His 1984 bestseller ‘Empire of the Sun’ won the Guardian Fiction Prize and the James Tait Black Memorial Prize. The first thing Charles notices when he arrives in Estrella de Mar is the feeling of heavy stillness among the residents.As the customs officials rummage through my suitcases I sense them trying to unpack my mind and reveal a contraband of forbidden dreams and memories. But I do appreciate your insights and will reply to each in turn when I'm back online after my nuptials. Over time Charles becomes increasingly immersed in resort life and less concerned with his brother’s plight. The answer to the Estrella de Mar mystery lies between the residents’ monolithic boredom and the unexplained surges of violence that happen increasingly more often at the novel goes on.

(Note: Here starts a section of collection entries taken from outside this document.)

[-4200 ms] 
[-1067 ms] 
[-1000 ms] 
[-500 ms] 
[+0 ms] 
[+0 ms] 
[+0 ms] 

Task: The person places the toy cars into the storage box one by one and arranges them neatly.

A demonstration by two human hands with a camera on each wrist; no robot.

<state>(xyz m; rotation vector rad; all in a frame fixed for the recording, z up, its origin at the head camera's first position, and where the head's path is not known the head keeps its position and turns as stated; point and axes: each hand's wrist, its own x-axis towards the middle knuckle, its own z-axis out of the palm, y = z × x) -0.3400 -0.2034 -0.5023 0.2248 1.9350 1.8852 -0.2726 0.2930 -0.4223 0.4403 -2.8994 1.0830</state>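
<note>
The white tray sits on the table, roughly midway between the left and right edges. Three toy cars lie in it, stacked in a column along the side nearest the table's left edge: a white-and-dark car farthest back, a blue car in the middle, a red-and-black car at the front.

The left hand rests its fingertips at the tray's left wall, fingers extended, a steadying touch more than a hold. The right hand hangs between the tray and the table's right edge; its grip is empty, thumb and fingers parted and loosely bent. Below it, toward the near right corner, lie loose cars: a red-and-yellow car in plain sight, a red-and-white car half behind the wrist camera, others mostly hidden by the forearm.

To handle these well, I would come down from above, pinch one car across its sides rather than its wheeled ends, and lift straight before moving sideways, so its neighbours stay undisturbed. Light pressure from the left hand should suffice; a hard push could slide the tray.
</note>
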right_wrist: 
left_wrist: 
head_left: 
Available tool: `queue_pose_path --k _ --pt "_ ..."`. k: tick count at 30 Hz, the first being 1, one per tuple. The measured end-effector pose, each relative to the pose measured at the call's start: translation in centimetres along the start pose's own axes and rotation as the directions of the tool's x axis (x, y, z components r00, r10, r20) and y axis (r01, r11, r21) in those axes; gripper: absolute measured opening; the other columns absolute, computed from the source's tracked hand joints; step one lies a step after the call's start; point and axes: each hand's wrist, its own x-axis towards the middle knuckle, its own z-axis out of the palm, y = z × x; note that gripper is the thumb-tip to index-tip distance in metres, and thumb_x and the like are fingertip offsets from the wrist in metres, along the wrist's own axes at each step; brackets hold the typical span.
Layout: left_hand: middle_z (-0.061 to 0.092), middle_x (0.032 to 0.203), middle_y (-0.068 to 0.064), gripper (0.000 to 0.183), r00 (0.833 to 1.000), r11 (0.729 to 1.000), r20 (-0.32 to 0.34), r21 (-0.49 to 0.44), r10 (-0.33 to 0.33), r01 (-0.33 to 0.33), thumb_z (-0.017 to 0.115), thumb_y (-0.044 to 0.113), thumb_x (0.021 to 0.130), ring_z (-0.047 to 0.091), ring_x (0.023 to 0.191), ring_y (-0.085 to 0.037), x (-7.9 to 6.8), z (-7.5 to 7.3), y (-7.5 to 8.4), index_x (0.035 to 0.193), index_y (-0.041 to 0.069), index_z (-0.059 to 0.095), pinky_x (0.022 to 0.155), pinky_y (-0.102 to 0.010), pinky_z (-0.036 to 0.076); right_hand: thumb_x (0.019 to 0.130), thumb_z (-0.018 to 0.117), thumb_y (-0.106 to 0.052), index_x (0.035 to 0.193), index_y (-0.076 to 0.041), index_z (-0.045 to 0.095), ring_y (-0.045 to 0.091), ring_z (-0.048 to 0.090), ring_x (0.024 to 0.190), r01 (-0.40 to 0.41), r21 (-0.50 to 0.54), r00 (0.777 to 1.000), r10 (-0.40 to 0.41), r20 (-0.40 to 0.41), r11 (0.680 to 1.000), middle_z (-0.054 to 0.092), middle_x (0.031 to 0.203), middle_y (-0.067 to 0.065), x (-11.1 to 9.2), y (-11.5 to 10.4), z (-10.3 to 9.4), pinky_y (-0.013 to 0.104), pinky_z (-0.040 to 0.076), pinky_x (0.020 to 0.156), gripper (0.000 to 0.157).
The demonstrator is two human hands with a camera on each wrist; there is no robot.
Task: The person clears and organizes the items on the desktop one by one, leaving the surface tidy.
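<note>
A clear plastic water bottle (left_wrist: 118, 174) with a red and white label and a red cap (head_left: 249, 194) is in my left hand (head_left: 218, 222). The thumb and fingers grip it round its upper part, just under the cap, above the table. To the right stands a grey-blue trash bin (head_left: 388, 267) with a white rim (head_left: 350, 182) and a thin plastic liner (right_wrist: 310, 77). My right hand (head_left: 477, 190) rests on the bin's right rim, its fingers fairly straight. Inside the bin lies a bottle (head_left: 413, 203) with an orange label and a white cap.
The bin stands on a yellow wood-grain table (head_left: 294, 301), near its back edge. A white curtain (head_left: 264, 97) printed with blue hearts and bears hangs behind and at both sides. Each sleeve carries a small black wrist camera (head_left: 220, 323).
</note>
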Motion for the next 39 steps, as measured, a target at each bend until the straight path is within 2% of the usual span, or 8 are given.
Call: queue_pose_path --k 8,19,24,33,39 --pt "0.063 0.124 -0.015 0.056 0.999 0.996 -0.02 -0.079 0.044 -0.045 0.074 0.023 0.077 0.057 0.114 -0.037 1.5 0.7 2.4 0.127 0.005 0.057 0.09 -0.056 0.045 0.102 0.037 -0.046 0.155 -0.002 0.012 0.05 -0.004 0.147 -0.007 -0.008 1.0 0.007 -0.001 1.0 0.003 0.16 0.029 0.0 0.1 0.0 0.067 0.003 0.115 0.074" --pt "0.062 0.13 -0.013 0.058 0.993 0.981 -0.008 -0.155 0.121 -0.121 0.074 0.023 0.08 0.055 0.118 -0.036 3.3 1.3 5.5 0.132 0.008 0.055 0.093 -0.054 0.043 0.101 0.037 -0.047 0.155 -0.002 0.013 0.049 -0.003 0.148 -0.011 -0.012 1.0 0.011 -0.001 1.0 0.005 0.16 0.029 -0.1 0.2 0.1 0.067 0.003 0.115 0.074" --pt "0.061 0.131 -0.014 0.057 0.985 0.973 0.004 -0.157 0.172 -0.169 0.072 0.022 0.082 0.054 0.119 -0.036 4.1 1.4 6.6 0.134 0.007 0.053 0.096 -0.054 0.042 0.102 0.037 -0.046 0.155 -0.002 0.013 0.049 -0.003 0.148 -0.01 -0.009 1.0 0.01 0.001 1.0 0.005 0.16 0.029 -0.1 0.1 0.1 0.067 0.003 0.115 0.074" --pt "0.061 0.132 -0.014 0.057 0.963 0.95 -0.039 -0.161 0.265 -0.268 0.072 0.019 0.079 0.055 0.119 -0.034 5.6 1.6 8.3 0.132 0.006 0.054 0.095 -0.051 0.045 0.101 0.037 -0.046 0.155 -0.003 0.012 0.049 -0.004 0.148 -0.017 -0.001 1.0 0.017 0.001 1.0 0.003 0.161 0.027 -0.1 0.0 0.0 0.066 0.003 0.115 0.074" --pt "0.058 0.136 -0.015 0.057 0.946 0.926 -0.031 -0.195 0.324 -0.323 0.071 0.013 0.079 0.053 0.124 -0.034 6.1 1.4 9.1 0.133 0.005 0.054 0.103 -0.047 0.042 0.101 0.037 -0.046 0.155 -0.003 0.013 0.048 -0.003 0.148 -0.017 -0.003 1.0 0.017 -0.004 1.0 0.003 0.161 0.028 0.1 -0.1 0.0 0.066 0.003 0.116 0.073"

Although excessive vices happen within the disco’s walls, it’s more hinted at and referred to, so the reader isn’t given a grand tour or even a short reveal of the inside. To find out Charles decides he has to move into Estrella de Mar itself, so he checks out of the hotel up the coast where he’d been staying (the Los Monteros Hotel) and takes up occupation of Frank’s now-empty apartment, and starts digging deeper into the place and its inhabitants. He runs over to rescue the woman, the man makes a getaway out the other door, but the woman, although obviously assaulted, with her knickers round her ankles and bleeding from the mouth, shrugs him off, pulls herself together and walks away. His autobiography ‘Miracles of Life’ was published in 2008, and a collection of interviews with the author, ‘Extreme Metaphors’, was published in 2012. When Charles finally manages to visit Frank at his Spanish prison he discovers, to his bewilderment and consternation, that Frank is going to plead guilty.

The entire community felt bound together by collective guilt, like members of some primitive tribe who kill, cook and eat their chief.